Alzheimer’s disease is devastating. For those worried about the future of themselves and their family, promises of miracle cures for this form of dementia can be tempting — but they’re always too good to be true. Sadly, there is no cure for Alzheimer’s. Period.
Preying on the Hopeful
Dishonest companies take advantage of people willing to try anything to help with memory loss and decreasing cognition. Targeted ads advertise dietary supplements and ancient remedies purporting to cure Alzheimer’s, using outlandish phrases such as “ clinically shown to help disease of the brain such as Alzheimer’s and even dementia” (clearly written by a misinformed person– Alzheimer’s is one of several forms of dementia) . The Internet has made it easy for these companies to advertise to as many people as possible and seniors are being aggressively targeted.

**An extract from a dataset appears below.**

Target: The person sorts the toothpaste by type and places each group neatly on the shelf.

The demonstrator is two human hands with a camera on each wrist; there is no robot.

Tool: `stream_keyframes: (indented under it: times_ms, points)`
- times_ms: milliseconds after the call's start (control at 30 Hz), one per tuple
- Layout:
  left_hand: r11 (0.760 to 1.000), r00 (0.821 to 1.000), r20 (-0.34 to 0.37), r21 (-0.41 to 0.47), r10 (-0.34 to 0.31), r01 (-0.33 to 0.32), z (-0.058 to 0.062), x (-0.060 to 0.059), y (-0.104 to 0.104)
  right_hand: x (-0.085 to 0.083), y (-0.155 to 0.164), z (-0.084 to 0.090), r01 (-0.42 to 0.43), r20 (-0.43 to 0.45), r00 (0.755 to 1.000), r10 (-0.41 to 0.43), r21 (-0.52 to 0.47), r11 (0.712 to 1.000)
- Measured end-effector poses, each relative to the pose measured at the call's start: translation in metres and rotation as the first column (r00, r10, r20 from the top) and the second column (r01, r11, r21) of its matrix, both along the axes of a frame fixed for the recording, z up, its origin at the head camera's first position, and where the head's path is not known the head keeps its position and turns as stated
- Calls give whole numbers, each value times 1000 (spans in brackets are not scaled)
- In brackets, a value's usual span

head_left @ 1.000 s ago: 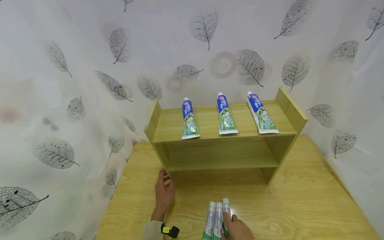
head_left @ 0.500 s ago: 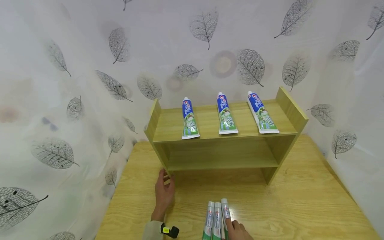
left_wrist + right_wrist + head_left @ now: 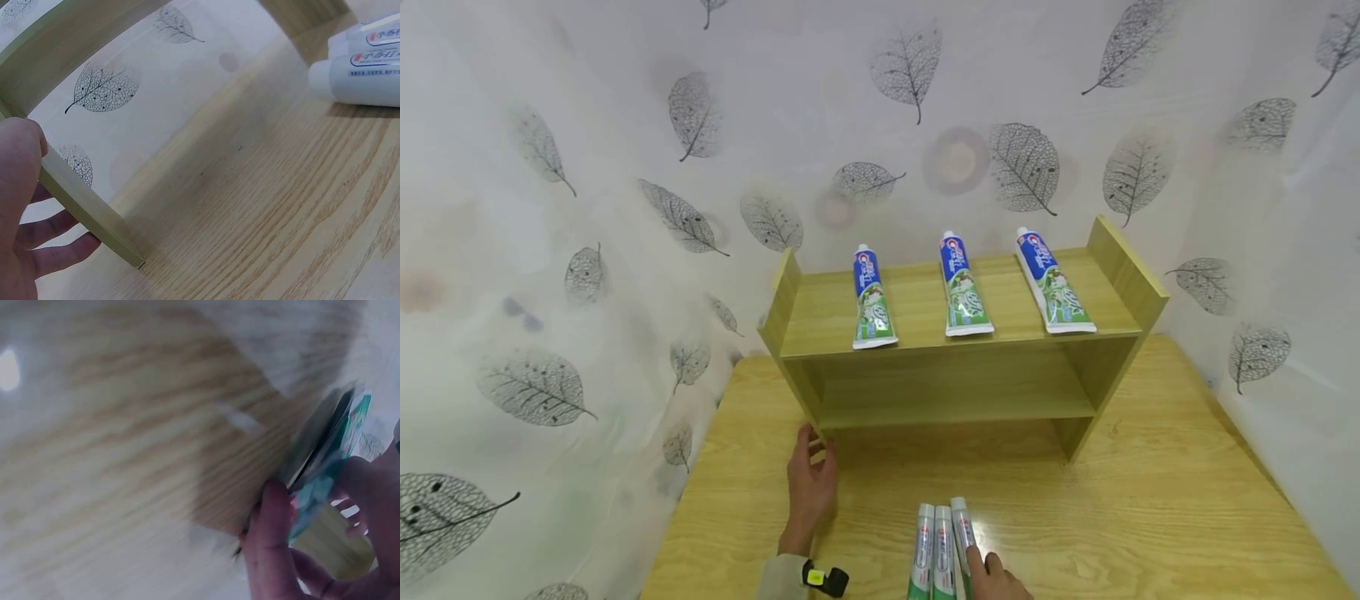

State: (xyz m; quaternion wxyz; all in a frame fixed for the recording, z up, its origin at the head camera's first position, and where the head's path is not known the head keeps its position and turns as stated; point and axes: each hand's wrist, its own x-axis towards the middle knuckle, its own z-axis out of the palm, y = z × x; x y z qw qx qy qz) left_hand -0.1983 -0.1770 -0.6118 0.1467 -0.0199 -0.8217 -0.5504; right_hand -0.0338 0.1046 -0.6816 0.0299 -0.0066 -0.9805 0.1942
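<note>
Toothpaste tubes (image 3: 942,550), three side by side, lie on the counter (image 3: 1150,517) in front of the wooden shelf (image 3: 955,367), long axes running away from the person, caps toward the shelf. Right hand (image 3: 996,579), the nearer, lies at their near end with fingers curled round the rightmost tube. Left hand (image 3: 810,487), well to the left, holds the shelf's left upright between thumb and relaxed fingers.

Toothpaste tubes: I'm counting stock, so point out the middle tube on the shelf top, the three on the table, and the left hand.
middle tube (image 3: 964,292), head view, printed body.
three tubes (image 3: 942,542), head view, middle tube's body.
left hand (image 3: 810,487), head view, back of hand.
</note>
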Motion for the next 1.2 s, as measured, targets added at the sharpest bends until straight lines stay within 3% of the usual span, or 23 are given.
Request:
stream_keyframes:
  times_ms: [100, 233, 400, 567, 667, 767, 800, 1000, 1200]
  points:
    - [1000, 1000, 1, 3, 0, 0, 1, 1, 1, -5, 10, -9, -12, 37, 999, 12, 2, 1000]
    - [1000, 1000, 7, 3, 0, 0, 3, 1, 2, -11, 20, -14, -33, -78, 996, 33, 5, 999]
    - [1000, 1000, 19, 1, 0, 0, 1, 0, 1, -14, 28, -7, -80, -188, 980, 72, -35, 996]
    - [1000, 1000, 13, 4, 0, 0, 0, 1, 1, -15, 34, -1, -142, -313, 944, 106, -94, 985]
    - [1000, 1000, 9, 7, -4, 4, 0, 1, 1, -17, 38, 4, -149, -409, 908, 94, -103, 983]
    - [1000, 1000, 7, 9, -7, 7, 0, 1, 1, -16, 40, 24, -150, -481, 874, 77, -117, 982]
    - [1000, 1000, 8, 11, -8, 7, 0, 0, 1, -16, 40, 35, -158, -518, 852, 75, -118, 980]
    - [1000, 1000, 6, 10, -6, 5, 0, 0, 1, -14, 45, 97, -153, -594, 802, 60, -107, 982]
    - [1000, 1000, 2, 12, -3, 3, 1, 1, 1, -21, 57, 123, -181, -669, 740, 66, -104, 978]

The FDA released an alert urging consumers to stay away from these “cures”, which are not tested by the FDA for safety and efficacy.

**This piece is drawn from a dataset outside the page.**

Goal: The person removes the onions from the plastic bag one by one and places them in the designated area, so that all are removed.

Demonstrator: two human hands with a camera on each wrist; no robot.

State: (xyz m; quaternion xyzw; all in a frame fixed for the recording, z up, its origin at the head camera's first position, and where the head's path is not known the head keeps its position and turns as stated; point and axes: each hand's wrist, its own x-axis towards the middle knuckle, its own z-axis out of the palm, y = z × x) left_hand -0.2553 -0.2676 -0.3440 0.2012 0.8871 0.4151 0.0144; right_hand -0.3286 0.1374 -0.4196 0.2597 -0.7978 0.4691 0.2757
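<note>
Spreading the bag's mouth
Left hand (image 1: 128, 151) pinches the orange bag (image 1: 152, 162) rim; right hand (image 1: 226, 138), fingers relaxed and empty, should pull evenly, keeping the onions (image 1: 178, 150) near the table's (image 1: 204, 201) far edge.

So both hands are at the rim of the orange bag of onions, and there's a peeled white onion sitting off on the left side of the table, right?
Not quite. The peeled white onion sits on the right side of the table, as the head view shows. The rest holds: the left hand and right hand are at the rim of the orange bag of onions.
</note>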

While many are marketed as safe dietary supplements, the FDA states that these products may indeed pose a danger on their own or via interaction with other medications.
Be sure to find a qualified geriatric psychiatrist or other qualified mental health professional if you are concerned about Alzheimer’s disease. Approved drugs exist that may be able to help slow the disease’s progression in certain cases. There are also physical and cognitive therapies which are focused on coping strategies or quality of life improvement.
Anyone claiming they can do anything else is selling you snake oil.